We’ve been praying for a young mother, Courtney, who is battling a cancerous brain tumor. Please pray for Courtney as she travels to Duke in North Carolina for an MRI to check treatment progress. In addition to the surgeries she had last year, she is on chemotherapy. She takes two daily chemo meds and every two weeks she receives another chemo treatment of Avastin. Needless to say, the every two-month MRI is hard on Courtney’s nerves. Her sister posted this on her Caring Bridge site:

This Wednesday, we would once again like to ask you for special prayers for Courtney as she goes for her next MRI.  Her tests begin at 1:00 and conclude with an appointment with her oncologist at 3:30 for the results.  We are praying for a stable report or better yet, that God is improving and healing the tumor site in a miraculous way. Thank you in advance for those of you that are so faithful to pray for Courtney. That knowledge helps us get through these difficult days of testing and waiting for the results. 
Also, a new request for Patti, who is suspected to have lung or breast cancer based on initial diagnostic tests from hospitalization. She will return to the doctor on Friday for more definitive news. Please pray for her son and husband, as well, as they go through this difficult time of uncertainty.

Lift up your voice and lay your burden down 

God bless,

© Laura Hodges Poole

Thursday, September 13, 2012

Security In Hope

Reject Despair
“Because I remember, I despair. Because I remember, I have the duty to reject despair.” Elie Wiesel, Holocaust survivor

(I apologize that this post is two days late. I had problems with blogger and couldn’t get it posted. Next week, hopefully, we’ll be back on schedule.)

This photo is of a remembrance rock from the Holocaust Museum in Washington, D.C. The rock’s purpose is to give museum visitors something tangible to remember the atrocities perpetrated against the Jews in World War II.

As I’m writing this, the sun is setting on the eleventh anniversary of the terror attacks against our nation. I still get chills watching the film footage of the planes slamming into the World Trade Center, the buildings falling, and people screaming and running. The scenes feel even more surreal and eerie than eleven years ago. I’m immediately transported back to that day and how life unfolded in the aftermath. If you’d like to read my reflections from the tenth anniversary, click here.

Today is also my son Josh’s eighteenth birthday. To say his birthday has been overshadowed by the terrorist attacks for the past eleven years is an understatement. His generation has grown up with the War on Terror, just like my generation had the Cold War, though we never experienced a physical attack.
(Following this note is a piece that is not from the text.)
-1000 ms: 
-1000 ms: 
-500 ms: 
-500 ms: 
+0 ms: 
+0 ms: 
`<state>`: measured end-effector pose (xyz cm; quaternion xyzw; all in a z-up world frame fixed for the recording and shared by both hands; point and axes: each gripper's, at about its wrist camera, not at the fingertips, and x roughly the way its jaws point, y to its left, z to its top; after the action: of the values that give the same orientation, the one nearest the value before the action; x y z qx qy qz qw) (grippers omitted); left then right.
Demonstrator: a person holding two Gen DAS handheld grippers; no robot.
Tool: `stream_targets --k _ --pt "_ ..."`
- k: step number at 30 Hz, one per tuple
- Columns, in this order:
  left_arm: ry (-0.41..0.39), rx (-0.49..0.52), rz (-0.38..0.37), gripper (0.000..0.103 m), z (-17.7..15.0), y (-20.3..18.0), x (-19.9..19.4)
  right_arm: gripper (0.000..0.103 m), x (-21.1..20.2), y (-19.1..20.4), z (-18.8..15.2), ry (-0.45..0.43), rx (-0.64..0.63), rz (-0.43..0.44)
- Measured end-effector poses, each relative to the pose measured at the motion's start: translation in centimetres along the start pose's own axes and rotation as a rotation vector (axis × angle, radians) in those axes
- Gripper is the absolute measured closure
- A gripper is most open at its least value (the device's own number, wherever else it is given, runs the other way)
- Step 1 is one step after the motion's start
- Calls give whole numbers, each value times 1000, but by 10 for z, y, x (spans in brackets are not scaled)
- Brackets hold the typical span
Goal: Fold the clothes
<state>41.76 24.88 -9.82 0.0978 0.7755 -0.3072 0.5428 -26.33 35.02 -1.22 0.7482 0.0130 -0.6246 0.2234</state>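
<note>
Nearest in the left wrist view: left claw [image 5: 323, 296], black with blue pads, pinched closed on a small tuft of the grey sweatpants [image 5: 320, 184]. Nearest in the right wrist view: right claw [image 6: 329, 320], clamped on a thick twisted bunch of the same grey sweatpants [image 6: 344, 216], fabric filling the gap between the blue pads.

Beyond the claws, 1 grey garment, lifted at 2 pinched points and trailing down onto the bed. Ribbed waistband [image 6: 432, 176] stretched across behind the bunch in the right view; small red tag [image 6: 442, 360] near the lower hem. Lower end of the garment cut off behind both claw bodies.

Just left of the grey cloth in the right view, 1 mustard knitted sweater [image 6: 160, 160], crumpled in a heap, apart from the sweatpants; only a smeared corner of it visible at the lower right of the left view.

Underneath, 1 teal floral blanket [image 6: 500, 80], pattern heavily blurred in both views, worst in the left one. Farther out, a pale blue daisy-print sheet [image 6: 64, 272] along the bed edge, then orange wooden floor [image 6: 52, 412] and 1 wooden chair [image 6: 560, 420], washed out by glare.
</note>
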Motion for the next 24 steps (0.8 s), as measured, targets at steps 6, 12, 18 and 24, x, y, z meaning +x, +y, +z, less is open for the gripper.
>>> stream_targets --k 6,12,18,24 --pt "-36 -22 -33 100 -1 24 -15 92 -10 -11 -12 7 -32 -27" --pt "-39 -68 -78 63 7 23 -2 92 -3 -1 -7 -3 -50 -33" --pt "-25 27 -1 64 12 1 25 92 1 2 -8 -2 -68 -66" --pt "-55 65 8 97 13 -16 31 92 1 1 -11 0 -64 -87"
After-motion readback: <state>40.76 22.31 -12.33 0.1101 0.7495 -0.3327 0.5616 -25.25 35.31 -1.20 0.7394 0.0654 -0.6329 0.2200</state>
Josh’s life has been a challenge on many fronts, but he has overcome most of these challenges. I shared an illustration through a devotion, Perseverance Produces Hope, not long ago.   

Josh is a senior in high school. He’s also a volunteer firefighter. After two years of training through our local volunteer fire department and vigorous firefighting classes, he will receive his “black helmet” at tonight’s meeting, signifying his full firefighter status. It’s safe to say this will be the most important birthday he has celebrated. It’s all he’s talked about for weeks.

I shared a slide show on my Facebook page of photos from Josh’s birth up to the present. Among the comments I received was, “Rejoice with those who rejoice and mourn with those who mourn.”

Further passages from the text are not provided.